“Every few months seems to produce another paper proposing yet another measure of complexity, generally a quantity which can’t be computed for anything you’d actually care to know about, if at all. These quantities are almost never related to any other variable, so they form no part of any theory telling us when or how things get complex, and are usually just quantification for quantification’s own sweet sake”. Read more in: http://cscs.umich.edu/~crshalizi/notebooks/complexity-measures.html. The above mentioned abundance of candidate complexity measures – a clear reflection of the rampant fragmentation in the field – is summarized in: http://en.wikipedia.org/wiki/Complexity as follows: In several scientific fields, “complexity” has a specific meaning:
In computational complexity theory, the time complexity of a problem is the number of steps that it takes to solve an instance of the problem as a function of the size of the input (usually measured in bits), using the most efficient algorithm. This allows to classify problems by complexity class (such as P, NP) such analysis also exists for space, that is, the memory used by the algorithm.
In algorithmic information theory, the Kolmogorov complexity (also called descriptive complexity or algorithmic entropy) of a string is the length of the shortest binary program which outputs that string.
In information processing, complexity is a measure of the total number of properties transmitted by an object and detected by an observer. Such a collection of properties is often referred to as a state.

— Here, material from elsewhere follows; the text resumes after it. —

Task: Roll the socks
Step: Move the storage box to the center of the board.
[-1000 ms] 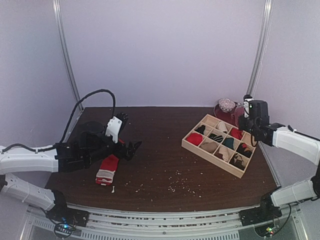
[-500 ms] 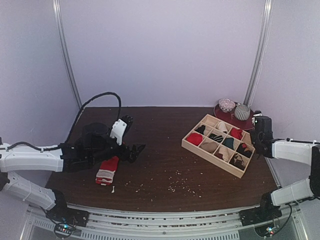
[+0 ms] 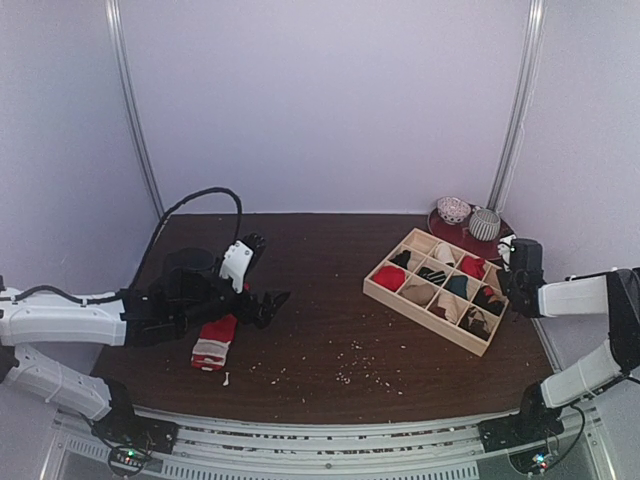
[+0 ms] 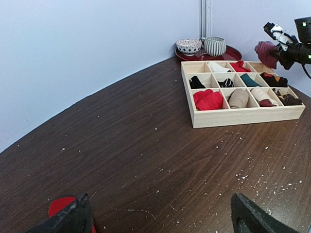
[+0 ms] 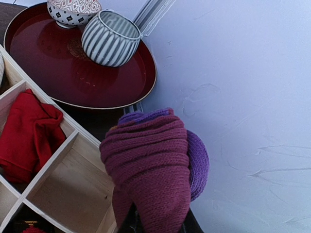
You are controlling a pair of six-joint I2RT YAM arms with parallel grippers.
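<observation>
The red sock [image 3: 215,340] with a white-grey striped cuff lies flat on the table at the left; its toe shows in the left wrist view [image 4: 60,206]. My left gripper [image 3: 268,300] hovers just right of it, open and empty, with its tips spread wide [image 4: 160,218]. The magenta sock [image 5: 155,165] is rolled into a ball with purple showing at its side. My right gripper [image 5: 158,225] is shut on it, fingers mostly hidden beneath it. It is held beside the far right corner of the wooden box [image 3: 425,305]. It also shows in the left wrist view [image 4: 265,52].
The wooden box [image 4: 243,116] has several compartments holding rolled socks; one compartment [image 5: 68,194] beside the held sock is bare. A red tray [image 5: 58,68] with a patterned bowl [image 5: 73,9] and a striped cup [image 5: 111,39] stands behind it. Crumbs litter the table. The wall is close on the right.
My right arm has dropped and pulled back to the right, from over the tray to the box's right corner. My left gripper has shifted slightly right over the table.
</observation>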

In physical systems, complexity is a measure of the probability of the state vector of the system. This is often confused with entropy, but is a distinct Mathematical analysis of the probability of the state of the system, where two distinct states are never conflated and considered equal as in statistical mechanics.
In mathematics, Krohn-Rhodes complexity is an important topic in the study of finite semigroups and automata.
In the sense of how complicated a problem is from the perspective of the person trying to solve it, limits of complexity are measured using a term from cognitive psychology, namely the hrair limit.
Specified complexity is a term used in intelligent design theory, first coined by William Dembski.
Irreducible complexity is a term used in arguments against the generally accepted theory of biological evolution, being a concept popularized by the biochemist Michael Behe.
Unruly complexity denotes situations that do not have clearly defined boundaries, coherent internal dynamics, or simply mediated relations with their external context, as coined by Peter Taylor.
And now, ask yourself this: can I use any of these measures to study the evolution of a corporation, of air-traffic, of a market? Can any of these ‘measures’ help identify a complex system and distinguish it from a “simple system”?